No no, not “me” “I”. I meant “you” “I” and…
Let’s try this again.
I’m now reading on a Kindle. A friend gave me his Gen 2 Kindle to test the formatting for Digital Divide. I expected to use it once and then stick it on a shelf to collect dust until the next time I had to proof an ebook; instead it has created a fundamental shift in my reading habits. Yes, it’s convenient; yes, it’s portable, but…
Okay, backing up again. I’m an avid reader, and run through at least two or three books a week. Until I got the Kindle, I made a bi-weekly trek to a used bookstore, filled up a shopping basket with whatever paperback caught my eye, and paid about $10 for the entire mess. I discovered a lot of good authors this way, saved a hell of a lot of money, and supported a fantastic independent used bookstore.
Now, I go to Amazon, locate the book I want to read next, download it, devour it, and repeat the process a few days later.
You could argue that changing my habits might have hurt some people: yes, I’m now supporting Amazon instead of a used bookstore; yes, there are repercussions for the publishing industry because fewer print books are in circulation. I would argue that an in-law worked in that used bookstore and I got mad store credit, and that sales of those used paperbacks weren’t tracked by the publishers.
I would also argue that changing my reading habits now means I’m supporting authors. There are (enormous) flaws in the ebook pricing model, but for every traditionally-published book I download, the author gets a cut. For self-published books*, the percentage the author keeps is higher. This was not the case with my used paperback habit: I might have been keeping the stories alive by reading used books, but I was doing no favors to the authors who created them.
There are other hidden benefits in how self-pubbed ebooks are purchased. Speaking for myself, I make the most financial profit through .pdf sales through the store, because the third-party cuts are smaller. However, purchasing my books through Amazon or another online vendor gives me free advertising. Ranking is everything; the more sales that a self-pubbed book gets, the higher it climbs in the lists, so its exposure increases, which results in more sales… It’s a lovely circle of profitability. It’s also an indicator that a self-pubbed book is good–or at least readable–as there is the very real problem of the self-publishing shit volcano.
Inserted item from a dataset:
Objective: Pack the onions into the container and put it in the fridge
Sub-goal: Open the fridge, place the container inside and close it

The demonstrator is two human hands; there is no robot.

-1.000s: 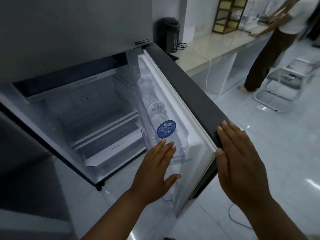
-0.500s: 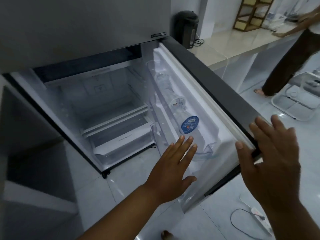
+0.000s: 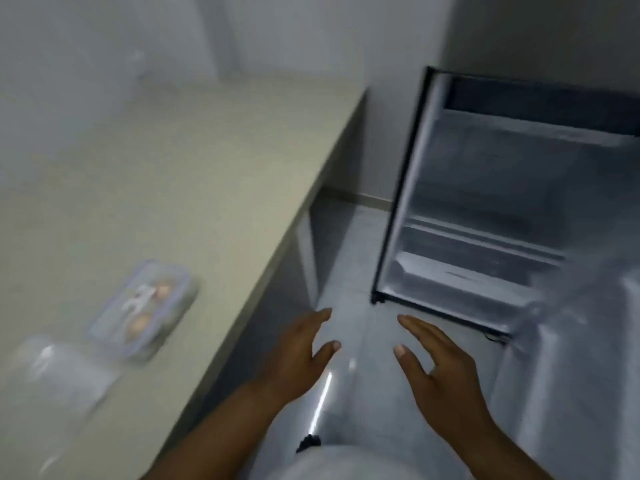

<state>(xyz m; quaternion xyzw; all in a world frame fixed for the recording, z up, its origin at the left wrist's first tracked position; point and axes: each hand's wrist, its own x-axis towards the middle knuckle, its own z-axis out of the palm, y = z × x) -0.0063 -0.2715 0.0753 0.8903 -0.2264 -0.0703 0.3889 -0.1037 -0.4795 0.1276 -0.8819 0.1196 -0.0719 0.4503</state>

If you’re a reader of mine and you want to know where to purchase my books, use the purchasing service that best benefits you. I will get different benefits, financial and otherwise, no matter which method you use. But if I were asked about my ideal book-purchasing scenario, I’d say: (1) Download from Amazon; (2) Read, read, read!!! (3) Post an honest review; and (4) Tell your friends if you’ve enjoyed it.
With this in mind, Maker Space should hit on Monday. See you later! I’m off to the Anxiety Pantry for some cake mix, and then I’m spending the weekend in the Weeping Closet sucking that cake mix through a straw.
*Or author-published, or whatever you want to call it. Lately I’ve been saying I practice “artisanal publishing”. Check back in June for my hand-crafted slow-brewed Summer Wheat fanfics!**
**Totally kidding about the Summer Wheat fanfics.